Roberta, Pierluca e i loro figli si erano recati a Lisieux nel 2003 la prima volta, poi il 19 ottobre 2008 per la beatificazione dei coniugi Martin. Lisieux è diventata un po’ la loro casa. E si sentono di casa in questa famiglia a cui hanno legato la propria, affascinati dall’amore e dal rispetto che sta alla base della loro unione.

Finché a Lonigo, nel gennaio del 2009, dopo quelle di santa Teresina, sostano anche le reliquie dei genitori Zélie e Louis Martin. L’urna è donata dalla parrocchia e la ricchissima simbologia proposta da padre Antonio accompagna i beati nel loro viaggio attraverso il mondo, che lui chiama «la loro seconda luna di miele».

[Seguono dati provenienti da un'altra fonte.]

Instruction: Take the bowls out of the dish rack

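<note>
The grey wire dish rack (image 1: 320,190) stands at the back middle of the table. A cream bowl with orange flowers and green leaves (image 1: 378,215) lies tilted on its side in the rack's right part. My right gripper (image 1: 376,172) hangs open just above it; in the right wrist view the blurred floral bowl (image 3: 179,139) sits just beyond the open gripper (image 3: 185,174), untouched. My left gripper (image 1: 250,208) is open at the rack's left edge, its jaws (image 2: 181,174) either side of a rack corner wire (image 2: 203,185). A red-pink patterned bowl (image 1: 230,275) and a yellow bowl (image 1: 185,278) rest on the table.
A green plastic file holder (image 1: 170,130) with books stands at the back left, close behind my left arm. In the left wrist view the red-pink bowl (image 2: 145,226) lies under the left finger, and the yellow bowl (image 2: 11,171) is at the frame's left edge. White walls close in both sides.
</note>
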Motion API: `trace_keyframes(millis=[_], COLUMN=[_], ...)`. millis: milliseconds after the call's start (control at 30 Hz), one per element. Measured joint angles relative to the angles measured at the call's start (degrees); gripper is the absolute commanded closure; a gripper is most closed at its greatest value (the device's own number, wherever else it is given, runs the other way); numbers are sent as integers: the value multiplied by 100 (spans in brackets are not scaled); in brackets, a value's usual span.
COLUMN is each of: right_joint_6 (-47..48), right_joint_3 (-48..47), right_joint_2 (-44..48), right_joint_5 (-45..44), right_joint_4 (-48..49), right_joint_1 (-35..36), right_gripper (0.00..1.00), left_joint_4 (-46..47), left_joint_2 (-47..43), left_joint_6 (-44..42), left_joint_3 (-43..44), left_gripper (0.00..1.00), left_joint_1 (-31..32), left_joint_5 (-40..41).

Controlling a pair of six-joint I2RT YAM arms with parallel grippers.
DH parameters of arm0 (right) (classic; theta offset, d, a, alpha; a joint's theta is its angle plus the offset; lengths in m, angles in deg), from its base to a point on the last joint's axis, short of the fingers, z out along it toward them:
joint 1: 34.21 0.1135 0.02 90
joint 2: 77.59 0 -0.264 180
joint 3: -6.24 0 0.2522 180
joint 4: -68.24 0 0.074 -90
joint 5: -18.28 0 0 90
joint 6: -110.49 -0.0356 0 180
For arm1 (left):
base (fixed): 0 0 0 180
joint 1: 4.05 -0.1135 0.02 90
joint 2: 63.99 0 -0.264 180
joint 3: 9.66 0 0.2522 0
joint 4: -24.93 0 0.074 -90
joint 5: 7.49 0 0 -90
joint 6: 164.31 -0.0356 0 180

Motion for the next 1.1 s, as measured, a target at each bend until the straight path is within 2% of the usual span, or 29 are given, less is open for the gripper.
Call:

La loro storia è un racconto straordinario e severo: nove figli, quattro morti in tenera età, cinque figlie consacrate. Scriveva Zélie: «Louis mi rende la vita dolce. È veramente un santo mio marito, ne auguro uno come lui ad ogni donna». Zélie muore a causa di un tumore, Louis vivrà più a lungo, seguirà da buon papà le figlie, ma dovrà poi affrontare una lunga e invalidante malattia.

Normalità ed eroismo si fondono alla santità di vita. Zélie e Louis camminano verso la proclamazione come hanno vissuto in Terra: uniti, con Dio al primo posto comunque e sempre, una fede incrollabile. Scriveva ancora Zélie: «Il buon Dio è il maestro… mai ci mancherà il suo soccorso e la sua grazia».

Ed ecco perché attorno all’urna è un fiorire di partecipazione e di condivisione, pare che il cielo sia più vicino alle sofferenze di tante famiglie e di tanti sposi e trasformi il buio in speranza. Come per Roberta e Pierluca.